WASHINGTON, DC – Nos últimos anos, o mundo registou progressos notáveis na promoção da inclusão financeira. Na década que começou em 2011, a percentagem de adultos com acesso a serviços financeiros aumentou uns impressionantes 50%, para mais de três quartos. Mas ainda temos um longo caminho a percorrer para criar um sistema financeiro verdadeiramente inclusivo. Para além de expandir o acesso a produtos e serviços financeiros, temos de garantir que esses produtos e serviços funcionam para todas as pessoas, incluindo os 1,2 mil milhões de pessoas com deficiência em todo o mundo.

A primeira geração de tecnologia financeira desestabilizou o sistema bancário tradicional, facilitando o acesso dos que não tinham conta bancária (lembremo-nos do dinheiro móvel e dos microempréstimos). A próxima vaga de inovação tem de ir mais longe, adotando a “inclusão universal” como um princípio básico de conceção. A inclusão universal capta a ideia de que toda a gente merece ter acesso a ferramentas financeiras que satisfaçam verdadeiramente as suas necessidades e melhorem o seu bem-estar.

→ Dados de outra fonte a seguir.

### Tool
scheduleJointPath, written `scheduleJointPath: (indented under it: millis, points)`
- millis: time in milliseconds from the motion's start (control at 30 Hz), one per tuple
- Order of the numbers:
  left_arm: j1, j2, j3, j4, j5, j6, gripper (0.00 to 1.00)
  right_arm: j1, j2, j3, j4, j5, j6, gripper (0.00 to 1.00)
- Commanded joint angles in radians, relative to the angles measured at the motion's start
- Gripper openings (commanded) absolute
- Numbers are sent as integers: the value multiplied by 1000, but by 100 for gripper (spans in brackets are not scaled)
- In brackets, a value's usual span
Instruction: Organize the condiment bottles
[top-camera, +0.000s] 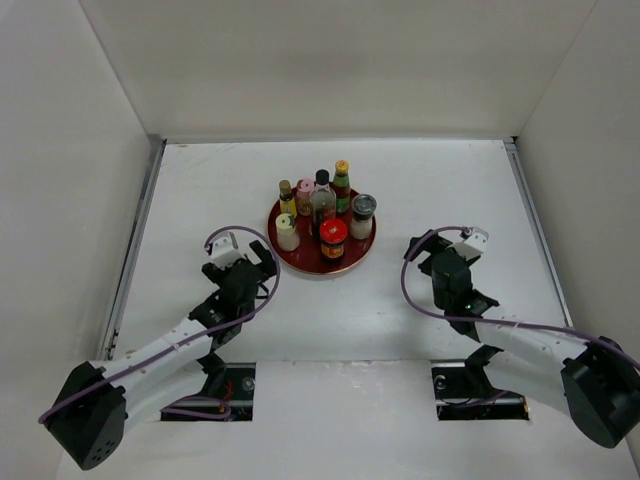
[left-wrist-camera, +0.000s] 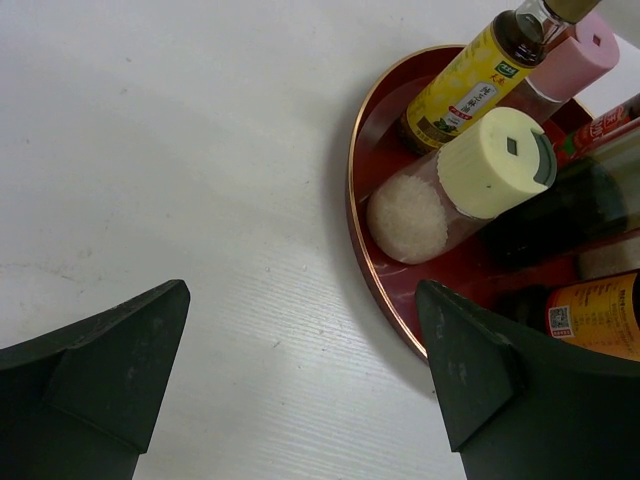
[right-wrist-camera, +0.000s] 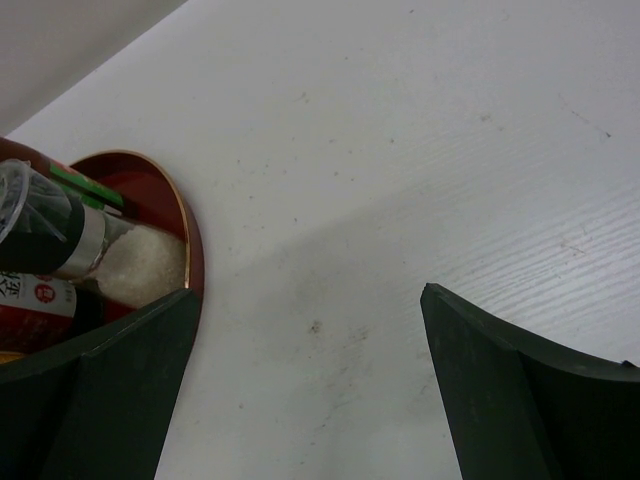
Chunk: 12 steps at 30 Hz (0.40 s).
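Note:
All the condiment bottles stand on the red round tray (top-camera: 352, 258): tall dark black-capped bottle (top-camera: 322, 200), amber yellow-labelled bottle (top-camera: 286, 197), pink-capped bottle (top-camera: 304, 194), pale yellow-green-capped bottle (top-camera: 288, 232), green-red yellow-capped bottle (top-camera: 342, 184), grey-lidded jar (top-camera: 363, 215), red-lidded jar (top-camera: 333, 239). My left gripper (top-camera: 257, 258) is open and empty, left of the tray. My right gripper (top-camera: 425, 258) is open and empty, right of the tray. The left wrist view shows the pale-capped bottle (left-wrist-camera: 470, 180) and amber bottle (left-wrist-camera: 470, 88) on the tray (left-wrist-camera: 362, 262). The right wrist view shows the grey-lidded jar (right-wrist-camera: 120, 255).
White walls close in the white table (top-camera: 450, 190) at left, back and right. Two dark openings lie at the near edge by the arm bases (top-camera: 215, 385).

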Motion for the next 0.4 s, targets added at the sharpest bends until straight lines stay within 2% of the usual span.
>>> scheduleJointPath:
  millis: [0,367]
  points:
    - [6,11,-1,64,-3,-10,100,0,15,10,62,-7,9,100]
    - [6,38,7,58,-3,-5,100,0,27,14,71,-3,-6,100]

Já temos exemplos de como isso pode ser. Vejamos o exemplo da tecnologia “tap-to-phone”, que permite aos comerciantes aceitar pagamentos utilizando os seus smartphones – sem necessidade de terminal de pagamento. Esta funcionalidade tem vantagens óbvias para todos os compradores e vendedores, desde a conveniência à segurança. Mas também permite que pessoas cegas ou com deficiências visuais, que possam ter dificuldade em contar dinheiro, participem mais plenamente na economia digital. As pessoas com doenças que afetem a sua mobilidade – como artrite, esclerose múltipla, doença de Parkinson e paralisia cerebral – também podem recorrer à tecnologia “tap-to-phone”.

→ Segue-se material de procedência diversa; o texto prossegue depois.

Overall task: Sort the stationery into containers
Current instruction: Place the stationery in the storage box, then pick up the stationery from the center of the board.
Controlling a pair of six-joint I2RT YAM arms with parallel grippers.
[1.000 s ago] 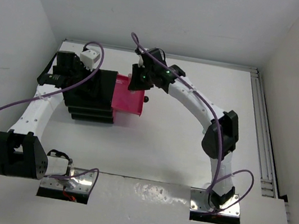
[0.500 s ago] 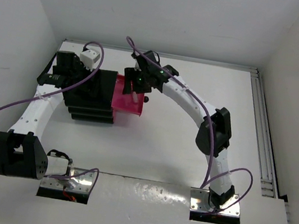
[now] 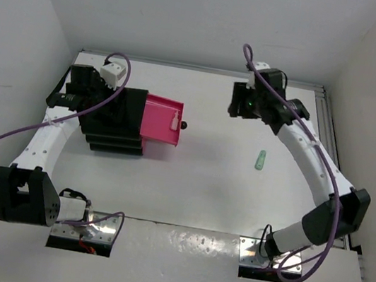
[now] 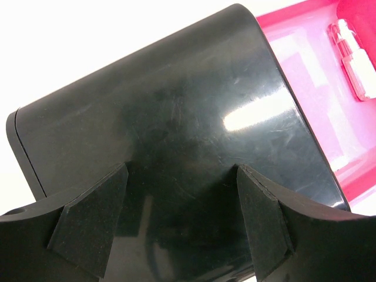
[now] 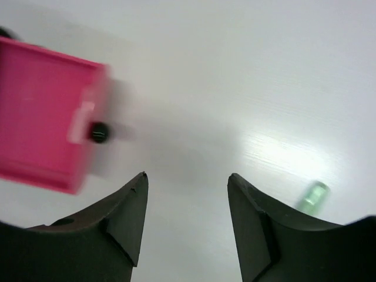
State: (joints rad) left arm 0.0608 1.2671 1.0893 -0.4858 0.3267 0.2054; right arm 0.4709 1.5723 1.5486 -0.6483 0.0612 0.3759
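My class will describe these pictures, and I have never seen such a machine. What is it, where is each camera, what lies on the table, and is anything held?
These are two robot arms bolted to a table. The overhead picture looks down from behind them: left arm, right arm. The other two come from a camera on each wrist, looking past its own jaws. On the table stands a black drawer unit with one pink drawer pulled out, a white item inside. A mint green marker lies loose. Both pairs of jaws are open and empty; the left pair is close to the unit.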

O mesmo se aplica aos pagamentos ativados por voz: são convenientes para todos, mas cruciais para pessoas com deficiências visuais, mobilidade limitada ou dificuldades de literacia. Este é um formato universalmente inclusivo no seu melhor – tão prático que toda a gente, com ou sem deficiência, o utiliza. De facto, a adoção generalizada destas tecnologias torna-as ainda mais fáceis de utilizar por pessoas com deficiência. Uma vez que 62% das deficiências são invisíveis, solicitar adaptações pode ser muito difícil. Mas ninguém vai pestanejar sobre uma ferramenta “acessível” se já estiver a utilizá-la.

No entanto, apesar de alguns êxitos, a abordagem prevalecente ao desenvolvimento de produtos financeiros não coloca ênfase suficiente na inclusão. Isto representa não só um fracasso moral, mas também uma oportunidade económica perdida. As pessoas com deficiência, juntamente com os respetivos amigos e familiares, representam um rendimento disponível de 13 biliões de dólares. Com o aumento da esperança de vida, os números deste grupo – e o seu poder de compra – deverão aumentar.

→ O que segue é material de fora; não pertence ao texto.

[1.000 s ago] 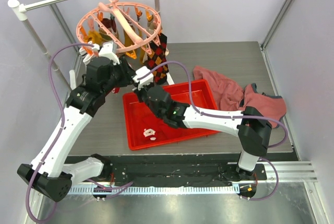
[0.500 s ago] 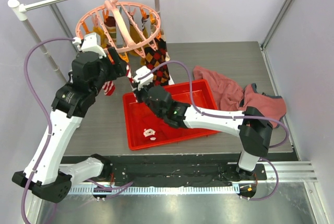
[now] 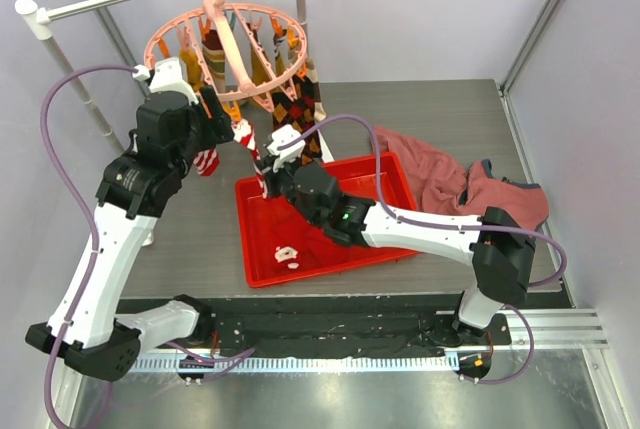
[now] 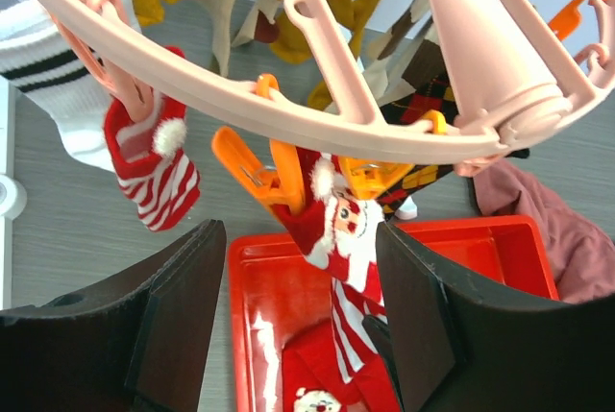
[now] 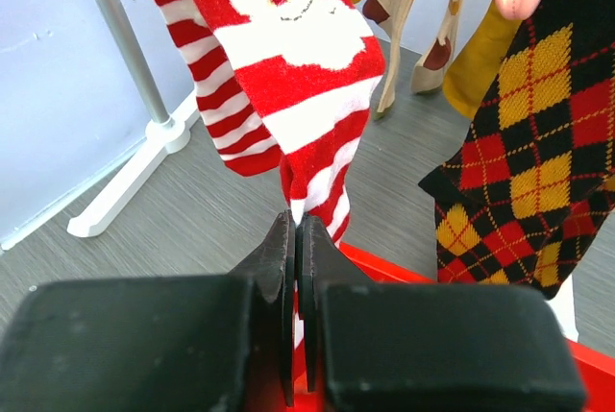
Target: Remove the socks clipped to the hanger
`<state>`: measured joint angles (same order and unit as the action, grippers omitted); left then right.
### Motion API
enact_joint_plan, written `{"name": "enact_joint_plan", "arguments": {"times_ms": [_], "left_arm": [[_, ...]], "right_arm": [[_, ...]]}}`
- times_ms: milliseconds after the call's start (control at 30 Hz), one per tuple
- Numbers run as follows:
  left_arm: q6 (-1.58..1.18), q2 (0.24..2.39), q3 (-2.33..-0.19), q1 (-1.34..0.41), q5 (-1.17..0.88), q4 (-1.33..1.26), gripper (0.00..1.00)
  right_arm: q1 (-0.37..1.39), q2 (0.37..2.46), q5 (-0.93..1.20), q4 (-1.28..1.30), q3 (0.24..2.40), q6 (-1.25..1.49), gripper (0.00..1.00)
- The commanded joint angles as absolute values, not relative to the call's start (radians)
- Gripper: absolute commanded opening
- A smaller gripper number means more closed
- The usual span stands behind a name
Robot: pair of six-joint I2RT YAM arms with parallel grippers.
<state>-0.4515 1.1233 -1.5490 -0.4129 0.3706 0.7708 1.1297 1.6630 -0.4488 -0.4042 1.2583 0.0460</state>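
Note:
The salmon-pink hanger (image 3: 228, 44) hangs from the white rail with several socks on its pegs. A red-and-white striped Santa sock (image 4: 351, 239) hangs from an orange peg (image 4: 259, 167) over the tray. My left gripper (image 4: 303, 326) is open, just below the ring, its fingers either side of that sock and not touching it. My right gripper (image 5: 296, 230) is shut on the lower tip of the same sock (image 5: 298, 57), which hangs stretched. A second striped sock (image 4: 154, 172), an argyle sock (image 5: 538, 143) and a mustard sock (image 5: 480, 66) stay clipped.
A red tray (image 3: 395, 174) lies below the hanger with a Santa sock (image 3: 288, 253) in it. A reddish-pink cloth (image 3: 450, 184) lies to the tray's right. The white rail post and its foot (image 5: 120, 37) stand at the left.
My left arm has risen and moved back under the hanger ring. My right gripper has moved up and a little right, with the Santa sock's tip in it.

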Motion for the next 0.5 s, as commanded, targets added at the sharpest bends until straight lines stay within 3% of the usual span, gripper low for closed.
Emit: {"name": "enact_joint_plan", "arguments": {"times_ms": [0,467], "left_arm": [[-0.442,1.14,-1.603,-0.4,0.393,0.773,0.67],[-0.526,1.164,-1.6,-0.338,0.371,0.687,0.64]], "right_arm": [[1.124,1.608,-0.439,-0.457,1.246,0.08,0.01],[1.114,1.592,-0.425,-0.449,1.239,0.087,0.01]]}}
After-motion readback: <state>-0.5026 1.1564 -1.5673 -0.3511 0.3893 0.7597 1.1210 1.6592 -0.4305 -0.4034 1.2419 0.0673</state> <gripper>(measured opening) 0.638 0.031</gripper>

Para além dos retornos diretos de explorar este mercado grande e mal servido, as empresas de serviços financeiros que procuram a inclusão universal tornar-se-iam mais atrativas para outros clientes, principalmente para as gerações mais jovens. Um estudo de 2018 mostrou que 91% dos millennials (nascidos entre 1980 e 1994) substituiriam um produto que normalmente compram por uma alternativa de uma empresa “orientada para um objetivo”. A geração Z (nascida entre meados da década de 1990 e o início da década de 2010) também está fortemente inclinada para marcas que enfatizam valores sociais.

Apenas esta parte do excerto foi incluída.